WHAT TO PRODUCE:
Go through the listing beneath and show each line containing the string "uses".
-----
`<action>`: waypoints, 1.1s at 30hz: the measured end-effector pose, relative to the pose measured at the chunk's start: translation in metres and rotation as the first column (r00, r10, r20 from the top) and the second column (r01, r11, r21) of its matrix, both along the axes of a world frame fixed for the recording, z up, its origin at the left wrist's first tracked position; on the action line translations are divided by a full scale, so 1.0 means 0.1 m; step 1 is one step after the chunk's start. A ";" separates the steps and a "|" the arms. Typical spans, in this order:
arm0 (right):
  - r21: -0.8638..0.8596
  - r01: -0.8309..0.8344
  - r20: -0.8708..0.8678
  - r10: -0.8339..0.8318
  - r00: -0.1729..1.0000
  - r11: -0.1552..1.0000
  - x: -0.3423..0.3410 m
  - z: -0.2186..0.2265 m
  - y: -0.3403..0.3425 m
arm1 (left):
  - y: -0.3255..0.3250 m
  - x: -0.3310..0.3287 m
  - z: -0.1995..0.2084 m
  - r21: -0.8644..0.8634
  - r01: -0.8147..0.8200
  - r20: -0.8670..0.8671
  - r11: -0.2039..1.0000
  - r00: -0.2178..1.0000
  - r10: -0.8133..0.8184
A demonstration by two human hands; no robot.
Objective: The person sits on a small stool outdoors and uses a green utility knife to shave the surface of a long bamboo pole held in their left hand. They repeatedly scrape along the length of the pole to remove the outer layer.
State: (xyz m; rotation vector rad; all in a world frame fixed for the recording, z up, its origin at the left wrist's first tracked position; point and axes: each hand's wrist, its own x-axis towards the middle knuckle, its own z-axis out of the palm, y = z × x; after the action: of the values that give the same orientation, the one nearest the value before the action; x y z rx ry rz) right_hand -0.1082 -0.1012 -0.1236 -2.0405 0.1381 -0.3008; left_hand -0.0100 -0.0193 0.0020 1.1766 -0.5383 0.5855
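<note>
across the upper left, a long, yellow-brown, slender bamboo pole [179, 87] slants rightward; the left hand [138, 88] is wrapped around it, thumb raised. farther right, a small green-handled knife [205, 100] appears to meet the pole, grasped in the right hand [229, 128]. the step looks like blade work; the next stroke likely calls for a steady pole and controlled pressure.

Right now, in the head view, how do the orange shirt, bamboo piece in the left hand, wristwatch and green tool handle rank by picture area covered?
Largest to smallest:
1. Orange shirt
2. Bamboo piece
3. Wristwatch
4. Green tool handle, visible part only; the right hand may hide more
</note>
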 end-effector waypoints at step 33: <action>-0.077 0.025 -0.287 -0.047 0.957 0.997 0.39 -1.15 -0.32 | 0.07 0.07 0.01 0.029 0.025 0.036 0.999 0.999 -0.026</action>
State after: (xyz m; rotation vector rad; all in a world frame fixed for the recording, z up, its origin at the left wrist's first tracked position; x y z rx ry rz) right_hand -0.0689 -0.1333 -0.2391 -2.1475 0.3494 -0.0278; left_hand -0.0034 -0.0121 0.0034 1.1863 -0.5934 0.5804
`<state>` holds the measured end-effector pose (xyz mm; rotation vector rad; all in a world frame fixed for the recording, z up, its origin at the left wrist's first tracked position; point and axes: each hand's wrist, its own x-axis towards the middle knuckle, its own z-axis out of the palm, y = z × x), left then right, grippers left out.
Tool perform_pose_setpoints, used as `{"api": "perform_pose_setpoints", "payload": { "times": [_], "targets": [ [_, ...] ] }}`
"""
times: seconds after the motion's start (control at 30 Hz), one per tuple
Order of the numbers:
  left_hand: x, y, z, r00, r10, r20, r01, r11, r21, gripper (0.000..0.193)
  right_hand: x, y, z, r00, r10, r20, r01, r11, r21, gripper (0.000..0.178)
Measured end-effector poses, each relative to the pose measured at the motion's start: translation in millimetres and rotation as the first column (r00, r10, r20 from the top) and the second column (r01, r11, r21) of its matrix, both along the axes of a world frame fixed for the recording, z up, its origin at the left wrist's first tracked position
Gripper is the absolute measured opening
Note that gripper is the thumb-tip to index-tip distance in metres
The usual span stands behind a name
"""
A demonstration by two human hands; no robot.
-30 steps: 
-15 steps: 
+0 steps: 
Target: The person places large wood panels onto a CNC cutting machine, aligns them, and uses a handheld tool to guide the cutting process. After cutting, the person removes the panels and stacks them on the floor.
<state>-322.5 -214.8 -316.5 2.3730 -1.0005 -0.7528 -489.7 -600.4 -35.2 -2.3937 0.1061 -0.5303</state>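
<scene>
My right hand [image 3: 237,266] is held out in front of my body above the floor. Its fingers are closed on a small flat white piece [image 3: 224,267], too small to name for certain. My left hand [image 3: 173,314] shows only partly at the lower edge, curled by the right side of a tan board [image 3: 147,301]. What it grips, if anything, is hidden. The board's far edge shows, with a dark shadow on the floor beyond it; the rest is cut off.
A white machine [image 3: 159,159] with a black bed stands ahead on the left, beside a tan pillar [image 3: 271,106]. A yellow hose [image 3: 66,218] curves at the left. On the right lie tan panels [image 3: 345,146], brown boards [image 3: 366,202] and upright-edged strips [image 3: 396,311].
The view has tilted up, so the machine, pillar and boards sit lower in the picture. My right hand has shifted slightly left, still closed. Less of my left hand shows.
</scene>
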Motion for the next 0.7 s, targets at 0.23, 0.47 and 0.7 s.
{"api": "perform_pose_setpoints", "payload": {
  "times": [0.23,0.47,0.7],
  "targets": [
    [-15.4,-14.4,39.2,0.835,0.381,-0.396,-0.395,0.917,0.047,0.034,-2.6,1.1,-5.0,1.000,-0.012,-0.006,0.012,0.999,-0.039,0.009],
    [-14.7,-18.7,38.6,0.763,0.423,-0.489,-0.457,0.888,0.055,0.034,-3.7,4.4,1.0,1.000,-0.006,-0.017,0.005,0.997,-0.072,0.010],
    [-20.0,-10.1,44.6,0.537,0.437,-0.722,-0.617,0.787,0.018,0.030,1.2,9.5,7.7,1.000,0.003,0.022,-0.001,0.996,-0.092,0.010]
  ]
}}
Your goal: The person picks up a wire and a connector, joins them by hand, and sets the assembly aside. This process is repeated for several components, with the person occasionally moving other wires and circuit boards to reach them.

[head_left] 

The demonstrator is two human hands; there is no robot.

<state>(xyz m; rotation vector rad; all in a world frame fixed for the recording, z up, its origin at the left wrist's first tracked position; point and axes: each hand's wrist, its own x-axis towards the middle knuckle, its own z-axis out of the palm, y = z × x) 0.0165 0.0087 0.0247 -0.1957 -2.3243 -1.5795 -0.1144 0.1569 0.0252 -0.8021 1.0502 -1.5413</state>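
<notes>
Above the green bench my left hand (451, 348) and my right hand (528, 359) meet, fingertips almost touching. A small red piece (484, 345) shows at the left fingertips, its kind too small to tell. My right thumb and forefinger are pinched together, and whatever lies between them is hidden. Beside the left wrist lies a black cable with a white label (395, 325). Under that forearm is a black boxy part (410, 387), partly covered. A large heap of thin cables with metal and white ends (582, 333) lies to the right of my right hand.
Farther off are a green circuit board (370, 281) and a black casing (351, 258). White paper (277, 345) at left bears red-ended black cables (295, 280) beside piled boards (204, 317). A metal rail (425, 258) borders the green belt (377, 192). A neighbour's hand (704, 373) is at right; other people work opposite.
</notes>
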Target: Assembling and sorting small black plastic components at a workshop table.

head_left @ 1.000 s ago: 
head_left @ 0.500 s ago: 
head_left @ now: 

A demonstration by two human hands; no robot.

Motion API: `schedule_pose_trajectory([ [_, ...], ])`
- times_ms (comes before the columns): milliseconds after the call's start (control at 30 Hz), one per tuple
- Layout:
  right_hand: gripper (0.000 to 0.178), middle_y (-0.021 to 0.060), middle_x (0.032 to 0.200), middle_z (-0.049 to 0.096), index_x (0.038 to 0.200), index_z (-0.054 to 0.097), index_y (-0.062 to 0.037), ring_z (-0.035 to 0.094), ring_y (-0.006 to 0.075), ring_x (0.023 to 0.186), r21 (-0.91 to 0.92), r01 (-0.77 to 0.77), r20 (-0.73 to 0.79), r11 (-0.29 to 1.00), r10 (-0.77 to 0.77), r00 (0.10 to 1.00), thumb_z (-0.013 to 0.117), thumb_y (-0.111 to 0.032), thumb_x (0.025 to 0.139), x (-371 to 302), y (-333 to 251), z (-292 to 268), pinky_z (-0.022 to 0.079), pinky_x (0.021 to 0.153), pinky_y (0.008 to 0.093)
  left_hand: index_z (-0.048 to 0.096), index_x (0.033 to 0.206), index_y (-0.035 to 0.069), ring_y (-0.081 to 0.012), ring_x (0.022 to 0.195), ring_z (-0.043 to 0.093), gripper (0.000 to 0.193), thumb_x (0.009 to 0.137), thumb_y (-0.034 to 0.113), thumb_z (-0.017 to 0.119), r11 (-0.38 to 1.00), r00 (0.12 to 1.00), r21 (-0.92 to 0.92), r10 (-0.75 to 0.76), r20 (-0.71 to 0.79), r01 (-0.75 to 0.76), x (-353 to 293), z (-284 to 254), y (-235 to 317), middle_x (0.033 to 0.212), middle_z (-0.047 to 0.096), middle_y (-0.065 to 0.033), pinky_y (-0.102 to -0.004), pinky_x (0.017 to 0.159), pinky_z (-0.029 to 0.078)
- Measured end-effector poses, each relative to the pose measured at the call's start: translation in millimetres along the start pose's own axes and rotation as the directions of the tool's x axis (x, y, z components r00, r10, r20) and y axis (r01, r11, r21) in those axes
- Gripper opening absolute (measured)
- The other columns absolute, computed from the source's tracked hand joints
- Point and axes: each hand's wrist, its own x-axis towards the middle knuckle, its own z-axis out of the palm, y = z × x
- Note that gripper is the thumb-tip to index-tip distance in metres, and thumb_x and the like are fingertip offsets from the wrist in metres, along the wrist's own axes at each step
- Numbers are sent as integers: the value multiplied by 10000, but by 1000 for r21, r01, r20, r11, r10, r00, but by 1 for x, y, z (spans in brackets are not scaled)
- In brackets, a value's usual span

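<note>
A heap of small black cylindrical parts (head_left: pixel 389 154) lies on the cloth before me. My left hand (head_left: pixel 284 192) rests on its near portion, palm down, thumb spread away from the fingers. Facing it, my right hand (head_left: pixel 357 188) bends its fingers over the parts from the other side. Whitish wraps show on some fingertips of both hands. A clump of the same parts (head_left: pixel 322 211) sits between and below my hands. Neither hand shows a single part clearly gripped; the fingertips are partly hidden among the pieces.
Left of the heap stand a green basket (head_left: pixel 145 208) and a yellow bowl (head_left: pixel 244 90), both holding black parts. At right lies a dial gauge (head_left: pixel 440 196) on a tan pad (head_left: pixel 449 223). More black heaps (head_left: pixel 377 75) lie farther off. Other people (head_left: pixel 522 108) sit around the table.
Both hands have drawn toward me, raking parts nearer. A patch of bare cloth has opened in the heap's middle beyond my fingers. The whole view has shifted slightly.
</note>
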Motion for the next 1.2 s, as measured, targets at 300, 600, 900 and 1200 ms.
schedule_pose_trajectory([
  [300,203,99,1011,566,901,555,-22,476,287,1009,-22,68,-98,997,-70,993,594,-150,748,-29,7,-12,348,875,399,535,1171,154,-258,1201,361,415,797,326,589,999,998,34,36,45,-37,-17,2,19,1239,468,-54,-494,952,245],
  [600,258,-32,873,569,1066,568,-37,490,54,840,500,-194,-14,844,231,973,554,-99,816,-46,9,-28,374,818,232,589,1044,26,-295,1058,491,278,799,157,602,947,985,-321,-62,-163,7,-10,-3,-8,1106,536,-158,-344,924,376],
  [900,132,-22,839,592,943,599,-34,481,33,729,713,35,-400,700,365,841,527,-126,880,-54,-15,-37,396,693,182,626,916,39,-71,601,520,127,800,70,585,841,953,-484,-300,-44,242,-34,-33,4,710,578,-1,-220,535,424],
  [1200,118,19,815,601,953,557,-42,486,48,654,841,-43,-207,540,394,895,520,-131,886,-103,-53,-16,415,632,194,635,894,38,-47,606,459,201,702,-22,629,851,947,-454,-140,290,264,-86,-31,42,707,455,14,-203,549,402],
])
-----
OUTPUT:
Objective: The person sits on a small stool outdoors and uses a green utility knife to shave the surface of a long bamboo pole held in their left hand. They repeatedly scrape along the length of the pole to remove the outer layer.
Target: The person places large wood panels onto a CNC cutting machine, aligns them, and uses a handheld tool to guide the cutting process. After cutting, the person removes the panels and stacks them on the floor.

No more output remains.